Louisiana later began rebuilding the Louisiana State Guard to a cadre-level organization throughout the 1980s. As of 2003, the Louisiana State Guard was organized as teams of soldiers and desk officers, trained as experts in operations and logistics, and organized for deployment to each parish (county) emergency operations center during a crisis. The Guard contains a pool of retired military personnel that can be called back to active duty if needed. Key Louisiana state employees are also members of the force so they can be mobilized more effectively in order to deal with emergencies.

All units of the Louisiana State Guard were deployed in support of the Louisiana National Guard in 2005 in the aftermath of Hurricane Katrina. The LSG was deployed to assist in recovery operations after Hurricane Francine in 2024.

As of 2024, the LSG performs emergency management assistance, including warehouse logistics, POD site operations, cyber defense and sUAS missions, as well as chaplain services.

==Legal basis==
The Louisiana State Guard is authorized under Louisiana state law under Title 29 §5 of the Louisiana Revised Statutes.
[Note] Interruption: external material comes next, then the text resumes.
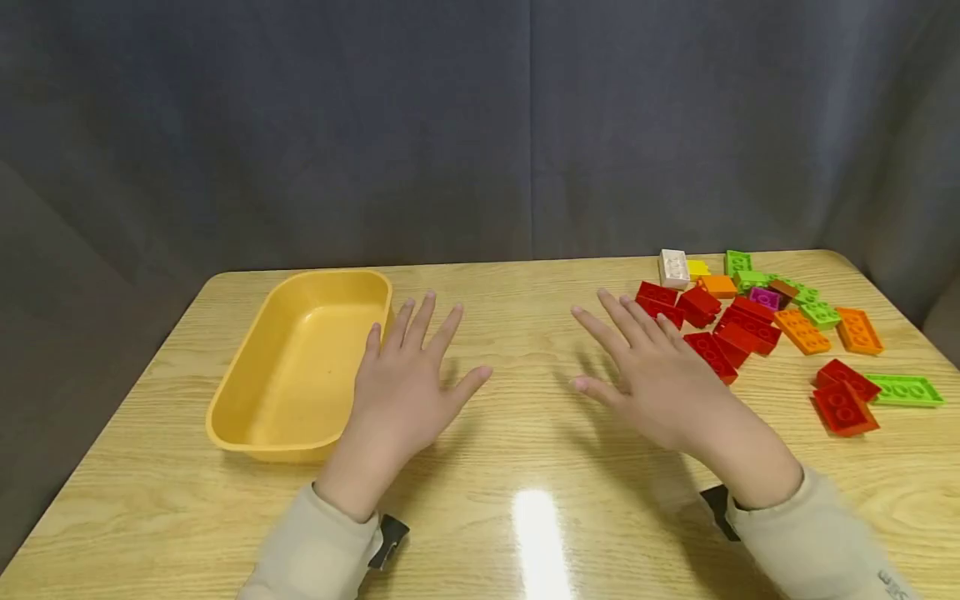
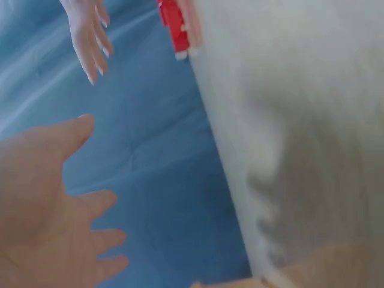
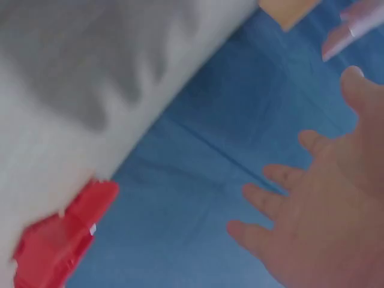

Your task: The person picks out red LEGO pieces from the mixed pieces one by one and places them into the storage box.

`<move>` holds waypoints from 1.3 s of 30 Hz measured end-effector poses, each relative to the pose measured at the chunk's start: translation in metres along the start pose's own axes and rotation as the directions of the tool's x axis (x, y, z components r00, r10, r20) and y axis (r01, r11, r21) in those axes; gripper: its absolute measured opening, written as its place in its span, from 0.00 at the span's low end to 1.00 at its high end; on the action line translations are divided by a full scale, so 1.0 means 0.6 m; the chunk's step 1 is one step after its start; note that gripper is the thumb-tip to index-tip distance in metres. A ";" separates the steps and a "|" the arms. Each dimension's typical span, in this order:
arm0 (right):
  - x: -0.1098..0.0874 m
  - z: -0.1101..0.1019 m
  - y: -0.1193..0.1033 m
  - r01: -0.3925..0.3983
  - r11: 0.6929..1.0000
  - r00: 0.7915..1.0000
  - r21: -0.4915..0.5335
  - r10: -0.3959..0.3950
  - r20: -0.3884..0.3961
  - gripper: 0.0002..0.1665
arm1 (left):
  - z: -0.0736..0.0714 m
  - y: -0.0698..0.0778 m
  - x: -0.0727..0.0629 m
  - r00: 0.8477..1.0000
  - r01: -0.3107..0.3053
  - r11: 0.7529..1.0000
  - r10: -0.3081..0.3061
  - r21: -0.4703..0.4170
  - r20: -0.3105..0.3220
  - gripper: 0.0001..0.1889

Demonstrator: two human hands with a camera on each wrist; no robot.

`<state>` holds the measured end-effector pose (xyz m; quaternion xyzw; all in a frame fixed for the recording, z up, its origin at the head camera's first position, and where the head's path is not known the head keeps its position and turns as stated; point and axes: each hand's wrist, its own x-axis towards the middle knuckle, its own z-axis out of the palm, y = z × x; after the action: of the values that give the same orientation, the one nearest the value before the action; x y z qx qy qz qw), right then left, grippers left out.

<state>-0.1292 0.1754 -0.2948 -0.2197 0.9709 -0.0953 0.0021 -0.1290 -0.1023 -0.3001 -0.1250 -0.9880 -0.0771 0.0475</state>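
Note:
My left hand (image 1: pixel 405 387) is held palm down above the table with its fingers spread, just right of a yellow plastic tray (image 1: pixel 225 375). It overlaps the tray's right rim in the head view. My right hand (image 1: pixel 660 379) hovers on the other side, fingers spread as well, nearest to a group of red toy bricks (image 1: pixel 708 354). Nothing is in either hand. In the left wrist view the left palm (image 2: pixel 42 222) shows bare, and the right wrist view shows the right palm (image 3: pixel 330 204) the same way.
Beyond the red bricks lie a white brick (image 1: pixel 673 269), orange bricks (image 1: pixel 802 331) and several green ones. Nearer the right edge are two red bricks (image 1: pixel 845 408) beside a long green brick (image 1: pixel 906 390). A dark curtain (image 1: pixel 450 133) hangs behind the wooden table (image 1: pixel 510 333).

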 end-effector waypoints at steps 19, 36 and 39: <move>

State defense forces are also authorized by the federal government under Title 32, Section 109 of the United States Code.

==Legal protection==
Employers in the state of Louisiana are required by law to grant a leave of absence to any employees who are members of the Louisiana State Guard who are activated for any military service, and to restore those employees to their previous positions upon their return from their deployment.